_REQUIRED WORK_.
Skip every picture. Print each line from the one containing "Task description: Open" through the end of the records below, word for word.

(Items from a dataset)
-------
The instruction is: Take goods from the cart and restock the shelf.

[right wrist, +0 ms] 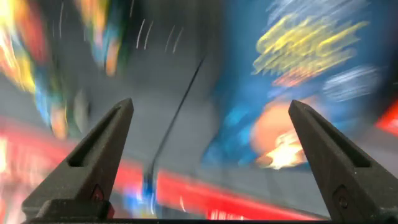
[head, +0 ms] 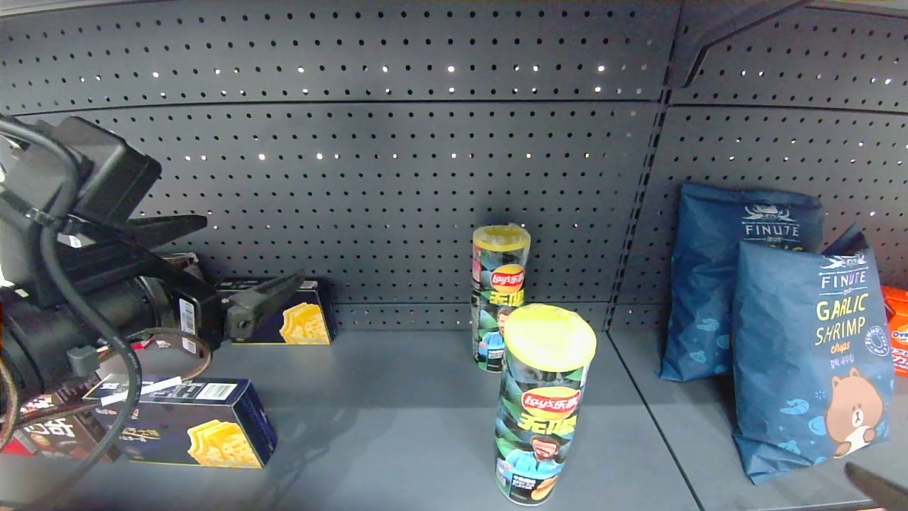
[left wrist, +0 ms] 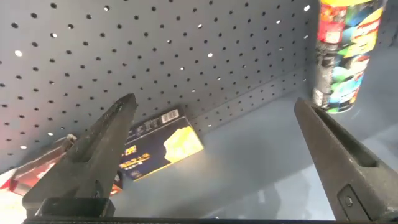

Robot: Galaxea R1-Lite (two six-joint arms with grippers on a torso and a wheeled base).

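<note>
I held the left gripper (head: 250,250) wide open and empty over the shelf (head: 397,404), beside the rear blue box (head: 301,316) set against the back panel, I judged to keep a neat row; the right gripper (right wrist: 211,106) also gaped empty.

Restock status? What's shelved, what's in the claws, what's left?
Done: front can, rear can, front box, rear box and two blue bags sit on the shelf. In hand: nothing; left claw, near the rear box, and right claw are open, empty. Left: probably more cart trips; shelf floor between boxes and cans is bare.
</note>
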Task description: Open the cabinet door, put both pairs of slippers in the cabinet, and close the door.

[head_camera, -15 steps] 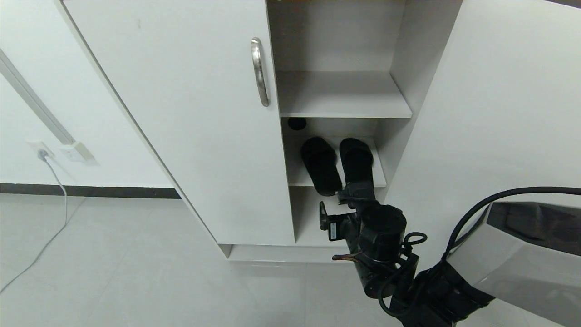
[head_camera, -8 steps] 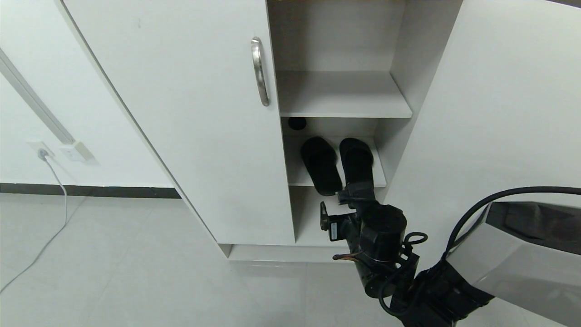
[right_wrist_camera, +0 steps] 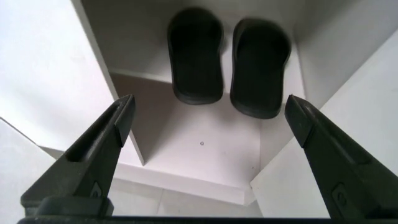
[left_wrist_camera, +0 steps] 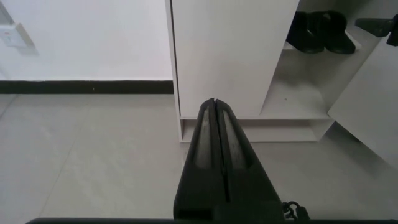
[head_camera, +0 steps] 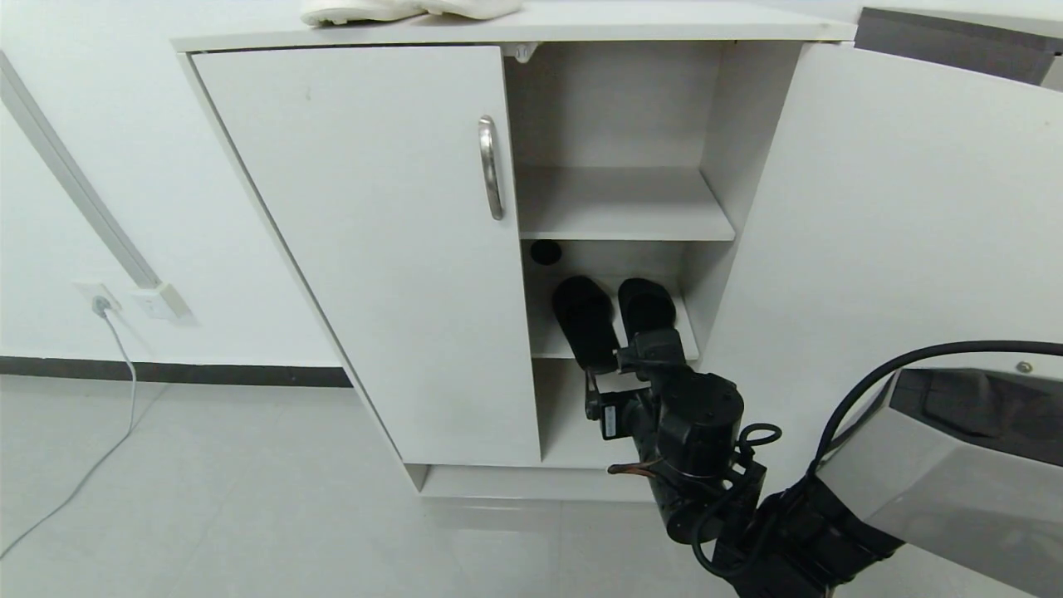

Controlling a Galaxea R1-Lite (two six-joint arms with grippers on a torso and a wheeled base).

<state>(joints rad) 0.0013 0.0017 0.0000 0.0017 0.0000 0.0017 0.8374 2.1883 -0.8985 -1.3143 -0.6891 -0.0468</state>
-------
_RESULT_.
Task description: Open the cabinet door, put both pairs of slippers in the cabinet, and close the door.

[head_camera, -15 steps] 
[head_camera, -8 steps] 
[right_wrist_camera, +0 steps] 
[left_wrist_camera, +0 steps] 
[head_camera, +0 steps] 

Controlling a Galaxea R1-Lite (two six-joint arms with grippers on a torso and a wheeled base).

<state>(joints rad) 0.0013 0.0017 0.0000 0.0017 0.0000 0.0017 0.8374 2.1883 -0.8985 -1.3143 -0.6891 -0.0468</state>

No further answer is required.